Description Kenny Woodson 2012-04-24 20:29:21 UTC
Description of problem:

I stumbled upon these messages in our broker log when debugging something else:

DEBUG: Mon Apr 23 23:32:19 -0400 2012 Sending to Apptegic:application: user='mmcgrath+nagios' app_uuid='957178c0d2a547a0b363d647c64bb54b' action='deconfigure'
DEBUG: Mon Apr 23 23:32:19 -0400 2012 Done sending to Apptegic
DEBUG: rpc_exec_direct: rpc_client=#<MCollective::RPC::Client:0x7f59ae255148>
DEBUG: rpc_client.custom_request('cartridge_do', {:action=>"deconfigure", :args=>"'chkexsrv4' 'openshiftnagios' '957178c0d2a547a0b363d647c64bb54b'", :cartridge=>"php-5.3"}, @id, {'identity' => @id})
DEBUG: [#<MCollective::RPC::Result:0x7f59ae181078 @agent="libra", @results={:statuscode=>0, :data=>{:exitcode=>0, :output=>"md5sum: /var/lib/stickshift/.stickshift-proxy.d/stickshift-proxy.cfg: No such file or directory\nsed: can't read /var/lib/stickshift/.stickshift-proxy.d/stickshift-proxy.cfg: No such file or directory\nError: Failed at 39111 delete\nError: Bad proxy configuration.\nWaiting for stop to finish\n[Mon Apr 23 23:32:21 2012] [warn] NameVirtualHost *:443 has no VirtualHosts\n[Mon Apr 23 23:32:21 2012] [warn] NameVirtualHost *:80 has no VirtualHosts\n"}, :sender=>"ex-std-node42.prod.rhcloud.com", :statusmsg=>"OK"}, @action="cartridge_do">]
MongoDataStore.save(Application, mmcgrath+nagios, chkexsrv4, #hidden)

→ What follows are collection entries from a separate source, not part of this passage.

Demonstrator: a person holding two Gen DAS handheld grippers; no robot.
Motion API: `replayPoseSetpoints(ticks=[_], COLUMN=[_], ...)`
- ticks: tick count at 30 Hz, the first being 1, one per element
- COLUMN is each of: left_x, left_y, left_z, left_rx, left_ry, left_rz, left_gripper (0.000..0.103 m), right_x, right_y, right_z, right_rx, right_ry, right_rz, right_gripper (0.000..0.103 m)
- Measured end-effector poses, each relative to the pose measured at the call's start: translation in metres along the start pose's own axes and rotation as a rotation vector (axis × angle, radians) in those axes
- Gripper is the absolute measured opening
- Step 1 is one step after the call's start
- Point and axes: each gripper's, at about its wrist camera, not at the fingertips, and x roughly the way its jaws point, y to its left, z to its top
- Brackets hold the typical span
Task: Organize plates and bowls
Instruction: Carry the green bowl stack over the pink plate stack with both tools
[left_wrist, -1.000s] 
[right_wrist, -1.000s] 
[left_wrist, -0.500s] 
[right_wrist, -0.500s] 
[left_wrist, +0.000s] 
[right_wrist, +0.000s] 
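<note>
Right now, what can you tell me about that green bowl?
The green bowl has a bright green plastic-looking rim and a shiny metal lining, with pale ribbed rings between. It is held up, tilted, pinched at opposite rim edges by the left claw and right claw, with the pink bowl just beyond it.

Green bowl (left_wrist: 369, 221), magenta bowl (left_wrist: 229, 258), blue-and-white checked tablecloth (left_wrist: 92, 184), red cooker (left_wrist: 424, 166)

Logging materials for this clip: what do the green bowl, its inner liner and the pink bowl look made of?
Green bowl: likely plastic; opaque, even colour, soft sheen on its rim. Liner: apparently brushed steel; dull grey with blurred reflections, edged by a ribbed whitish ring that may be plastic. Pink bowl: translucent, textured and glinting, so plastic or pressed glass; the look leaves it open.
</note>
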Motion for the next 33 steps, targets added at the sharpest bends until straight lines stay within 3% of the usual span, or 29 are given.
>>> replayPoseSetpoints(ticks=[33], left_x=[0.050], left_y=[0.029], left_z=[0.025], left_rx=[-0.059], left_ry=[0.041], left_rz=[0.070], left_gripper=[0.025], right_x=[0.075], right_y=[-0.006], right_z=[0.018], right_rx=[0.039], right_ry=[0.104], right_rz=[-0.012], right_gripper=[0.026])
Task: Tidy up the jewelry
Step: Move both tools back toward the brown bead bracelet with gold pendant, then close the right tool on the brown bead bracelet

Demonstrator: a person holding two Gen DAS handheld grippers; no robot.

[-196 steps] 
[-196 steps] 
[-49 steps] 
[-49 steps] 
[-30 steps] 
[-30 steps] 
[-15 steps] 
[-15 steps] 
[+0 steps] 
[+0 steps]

Version-Release number of selected component (if applicable):

rhc-broker-0.90.25-1.el6_2.noarch

How reproducible:

I viewed this in our log file in multiple places and on multiple servers.

Steps to Reproduce:
1.
2.
3.
  
Actual results:


Expected results:


Additional info:

Comment 1 Thomas Wiest 2012-04-24 20:34:41 UTC
This seems to only happen on new ex-nodes. On the old ex-nodes, the file is already there.

When I try to start stickshift-proxy I get this error.

[ ~]# /etc/init.d/stickshift-proxy start
sed: can't read /var/lib/stickshift/.stickshift-proxy.d/stickshift-proxy.cfg: No such file or directory
[ALERT] 114/163155 (26545) : Could not open configuration file /var/lib/stickshift/.stickshift-proxy.d/stickshift-proxy.cfg : No such file or directory
Errors in configuration file, check with stickshift-proxy check.
[ ~]#


This file has never been in our configuration management tools. I also don't think it should be as it seems to be updated by the stickshift-proxy itself when it adds new nodes.

It seems to me that this file used to be laid down by an RPM, but isn't now (since older ex-nodes have it and new ex-nodes don't).

Comment 2 Rob Millner 2012-04-24 20:52:09 UTC
This file is installed by the rhc-node RPM in /etc/stickshift/stickshift-proxy.cfg and then its %post should copy into place in /var/lib/stickshift/.stickshift-proxy.d if there's not already one in place.

Comment 3 Rob Millner 2012-04-24 21:00:30 UTC
The file exists on an instance of devenv_1739 that's been sync'd to now.

The file exists on a fresh instance of devenv_1739 with no updates.

Comment 4 Rob Millner 2012-04-24 21:12:36 UTC
It seems like either %post for rhc-node or a previous migration script failed.  Here's the work-around copied from rhc-node.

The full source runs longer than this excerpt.